Le récent succès de Noir Is the New Black sur Kickstarter a mis en lumière une contradiction gênante pour l'industrie de l'édition. Alors que le public finance avec enthousiasme des histoires de créateurs noirs, les grandes maisons d'édition maintiennent leur pari sur le risque calculé et la diversité de façade. Le marché parle clairement, mais les corporations font semblant de ne pas l'entendre.
Algorithmes contre talent : pourquoi le système éditorial ne met pas à l'échelle la diversité 🎯
Les grandes maisons d'édition fonctionnent avec des modèles de prédiction qui récompensent ce qui a déjà fait ses preuves. Un projet comme Noir Is the New Black démontre qu'il existe une demande réelle, mais les systèmes d'approbation interne privilégient les sagas établies plutôt que les auteurs débutants, quelle que soit leur origine. La solution technique passe par la mise en œuvre de programmes de publication garantie, où un pourcentage fixe du catalogue annuel est réservé aux créateurs noirs, éliminant la précarité du financement participatif comme voie principale.
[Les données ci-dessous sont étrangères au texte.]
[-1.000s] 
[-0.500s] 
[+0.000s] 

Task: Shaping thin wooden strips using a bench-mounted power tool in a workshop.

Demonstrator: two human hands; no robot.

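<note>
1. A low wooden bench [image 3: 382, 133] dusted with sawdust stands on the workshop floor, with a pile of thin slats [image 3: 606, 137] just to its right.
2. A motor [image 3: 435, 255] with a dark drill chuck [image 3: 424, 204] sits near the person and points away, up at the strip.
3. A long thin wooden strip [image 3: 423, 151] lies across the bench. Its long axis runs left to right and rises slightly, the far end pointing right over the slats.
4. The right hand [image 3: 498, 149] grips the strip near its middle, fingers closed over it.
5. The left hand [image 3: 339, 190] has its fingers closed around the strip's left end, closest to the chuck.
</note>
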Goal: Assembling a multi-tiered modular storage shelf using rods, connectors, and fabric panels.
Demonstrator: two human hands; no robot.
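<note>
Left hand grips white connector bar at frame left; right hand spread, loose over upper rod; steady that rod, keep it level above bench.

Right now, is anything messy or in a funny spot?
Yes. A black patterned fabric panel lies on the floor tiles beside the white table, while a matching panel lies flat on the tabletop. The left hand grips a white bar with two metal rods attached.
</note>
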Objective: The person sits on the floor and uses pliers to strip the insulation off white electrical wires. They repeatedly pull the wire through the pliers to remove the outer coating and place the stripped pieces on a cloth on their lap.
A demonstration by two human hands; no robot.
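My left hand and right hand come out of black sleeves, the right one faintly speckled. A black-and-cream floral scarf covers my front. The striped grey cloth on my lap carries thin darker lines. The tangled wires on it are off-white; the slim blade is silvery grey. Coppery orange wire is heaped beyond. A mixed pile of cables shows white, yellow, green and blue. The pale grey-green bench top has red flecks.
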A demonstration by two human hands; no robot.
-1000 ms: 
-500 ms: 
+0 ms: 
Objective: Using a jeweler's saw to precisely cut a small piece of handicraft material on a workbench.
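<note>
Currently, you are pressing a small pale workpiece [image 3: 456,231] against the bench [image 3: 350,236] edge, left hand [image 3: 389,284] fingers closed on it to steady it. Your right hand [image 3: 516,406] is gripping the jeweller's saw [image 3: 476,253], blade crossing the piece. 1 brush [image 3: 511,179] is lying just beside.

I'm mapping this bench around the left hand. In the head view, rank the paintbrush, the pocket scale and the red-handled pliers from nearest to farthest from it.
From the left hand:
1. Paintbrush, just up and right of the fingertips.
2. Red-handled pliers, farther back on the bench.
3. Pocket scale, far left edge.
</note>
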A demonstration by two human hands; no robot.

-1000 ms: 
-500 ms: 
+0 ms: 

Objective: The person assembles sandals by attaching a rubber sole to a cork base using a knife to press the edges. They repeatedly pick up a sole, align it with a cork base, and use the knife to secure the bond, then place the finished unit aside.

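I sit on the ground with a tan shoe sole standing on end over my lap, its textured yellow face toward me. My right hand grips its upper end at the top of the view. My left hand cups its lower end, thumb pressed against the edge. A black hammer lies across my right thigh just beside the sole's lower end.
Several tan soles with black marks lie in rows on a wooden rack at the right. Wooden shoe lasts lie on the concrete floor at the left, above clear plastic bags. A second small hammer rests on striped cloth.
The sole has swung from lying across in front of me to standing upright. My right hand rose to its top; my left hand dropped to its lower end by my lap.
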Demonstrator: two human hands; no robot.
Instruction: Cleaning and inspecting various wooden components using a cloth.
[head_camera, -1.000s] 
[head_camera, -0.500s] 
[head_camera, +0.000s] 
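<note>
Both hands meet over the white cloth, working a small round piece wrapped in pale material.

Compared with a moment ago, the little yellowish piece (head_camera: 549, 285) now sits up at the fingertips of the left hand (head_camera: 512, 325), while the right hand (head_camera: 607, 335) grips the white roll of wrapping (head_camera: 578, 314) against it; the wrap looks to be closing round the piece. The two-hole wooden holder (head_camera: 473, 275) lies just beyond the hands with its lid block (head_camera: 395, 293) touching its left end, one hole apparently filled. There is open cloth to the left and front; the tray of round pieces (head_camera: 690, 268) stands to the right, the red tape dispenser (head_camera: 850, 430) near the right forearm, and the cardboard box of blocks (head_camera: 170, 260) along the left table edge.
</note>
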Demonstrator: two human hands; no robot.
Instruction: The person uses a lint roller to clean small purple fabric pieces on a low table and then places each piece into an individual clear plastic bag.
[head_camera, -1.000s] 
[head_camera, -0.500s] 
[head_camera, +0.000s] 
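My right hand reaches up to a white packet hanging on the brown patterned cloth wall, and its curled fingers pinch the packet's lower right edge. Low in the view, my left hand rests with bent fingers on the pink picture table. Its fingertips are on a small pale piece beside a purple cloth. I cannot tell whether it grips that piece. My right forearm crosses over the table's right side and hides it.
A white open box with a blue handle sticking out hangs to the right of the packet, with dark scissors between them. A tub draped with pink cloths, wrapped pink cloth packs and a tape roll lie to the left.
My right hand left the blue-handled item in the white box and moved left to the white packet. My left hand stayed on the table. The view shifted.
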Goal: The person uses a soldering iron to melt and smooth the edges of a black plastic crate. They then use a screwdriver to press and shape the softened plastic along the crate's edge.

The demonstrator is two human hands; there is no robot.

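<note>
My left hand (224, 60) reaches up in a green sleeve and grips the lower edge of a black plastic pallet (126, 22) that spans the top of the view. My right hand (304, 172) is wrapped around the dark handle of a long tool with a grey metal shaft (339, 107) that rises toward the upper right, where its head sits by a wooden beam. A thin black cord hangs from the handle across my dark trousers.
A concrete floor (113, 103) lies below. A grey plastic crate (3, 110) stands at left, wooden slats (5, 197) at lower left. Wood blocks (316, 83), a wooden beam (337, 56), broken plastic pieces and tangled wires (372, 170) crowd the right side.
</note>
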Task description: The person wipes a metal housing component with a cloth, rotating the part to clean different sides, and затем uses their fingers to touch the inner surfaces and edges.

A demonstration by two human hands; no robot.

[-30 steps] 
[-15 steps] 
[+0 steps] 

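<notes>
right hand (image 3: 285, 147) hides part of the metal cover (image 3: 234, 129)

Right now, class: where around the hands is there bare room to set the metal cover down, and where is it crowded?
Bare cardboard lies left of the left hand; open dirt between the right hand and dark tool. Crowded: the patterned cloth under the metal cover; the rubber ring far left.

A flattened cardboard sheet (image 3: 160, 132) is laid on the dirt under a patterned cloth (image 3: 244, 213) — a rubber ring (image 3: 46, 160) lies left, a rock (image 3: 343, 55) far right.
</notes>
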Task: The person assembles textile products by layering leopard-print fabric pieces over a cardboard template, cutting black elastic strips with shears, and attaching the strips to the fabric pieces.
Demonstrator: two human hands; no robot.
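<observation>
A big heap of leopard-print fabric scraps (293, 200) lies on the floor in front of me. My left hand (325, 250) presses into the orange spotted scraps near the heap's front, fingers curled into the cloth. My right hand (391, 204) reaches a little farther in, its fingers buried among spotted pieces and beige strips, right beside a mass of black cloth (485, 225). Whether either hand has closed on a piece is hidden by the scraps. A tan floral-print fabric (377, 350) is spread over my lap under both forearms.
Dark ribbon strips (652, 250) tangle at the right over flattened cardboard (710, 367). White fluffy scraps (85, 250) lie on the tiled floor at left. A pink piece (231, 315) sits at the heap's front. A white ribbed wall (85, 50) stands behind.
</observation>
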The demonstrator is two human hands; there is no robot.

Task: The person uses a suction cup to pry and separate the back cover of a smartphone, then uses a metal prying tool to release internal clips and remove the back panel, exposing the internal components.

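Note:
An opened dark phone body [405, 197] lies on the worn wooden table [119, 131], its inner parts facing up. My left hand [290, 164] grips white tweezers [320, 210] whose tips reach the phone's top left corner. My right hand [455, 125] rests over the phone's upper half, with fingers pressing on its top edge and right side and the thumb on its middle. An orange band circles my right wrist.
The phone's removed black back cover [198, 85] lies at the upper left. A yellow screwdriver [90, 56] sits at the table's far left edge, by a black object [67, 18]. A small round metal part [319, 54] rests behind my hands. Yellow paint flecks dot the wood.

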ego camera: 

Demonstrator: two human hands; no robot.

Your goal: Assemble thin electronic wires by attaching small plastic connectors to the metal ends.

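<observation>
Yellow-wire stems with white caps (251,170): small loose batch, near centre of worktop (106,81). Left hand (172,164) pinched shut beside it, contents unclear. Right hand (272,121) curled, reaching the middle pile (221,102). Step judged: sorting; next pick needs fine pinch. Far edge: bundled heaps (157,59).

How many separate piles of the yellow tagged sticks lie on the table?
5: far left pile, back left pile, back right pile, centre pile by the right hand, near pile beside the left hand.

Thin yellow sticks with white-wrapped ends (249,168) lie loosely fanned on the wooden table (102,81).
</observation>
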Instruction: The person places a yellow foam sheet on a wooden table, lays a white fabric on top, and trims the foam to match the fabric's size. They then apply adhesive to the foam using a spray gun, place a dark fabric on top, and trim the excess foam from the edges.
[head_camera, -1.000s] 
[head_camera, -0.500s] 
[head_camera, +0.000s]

La stratégie de l'autruche : nier la réalité pendant que le crowdfunding collecte des fonds 🦩
Voir les dirigeants éditoriaux justifier leur inaction avec des rapports de marché alors que Kickstarter leur prouve le contraire a son charme. C'est comme si un chef insistait sur le fait que personne ne veut de pizza alors qu'il distribue des parts gratuites à la porte de son restaurant. Le public a déjà voté avec son portefeuille. Il ne reste plus qu'à ce que les maisons d'édition regardent au-delà de leurs feuilles de calcul et osent publier sans demander la permission d'abord.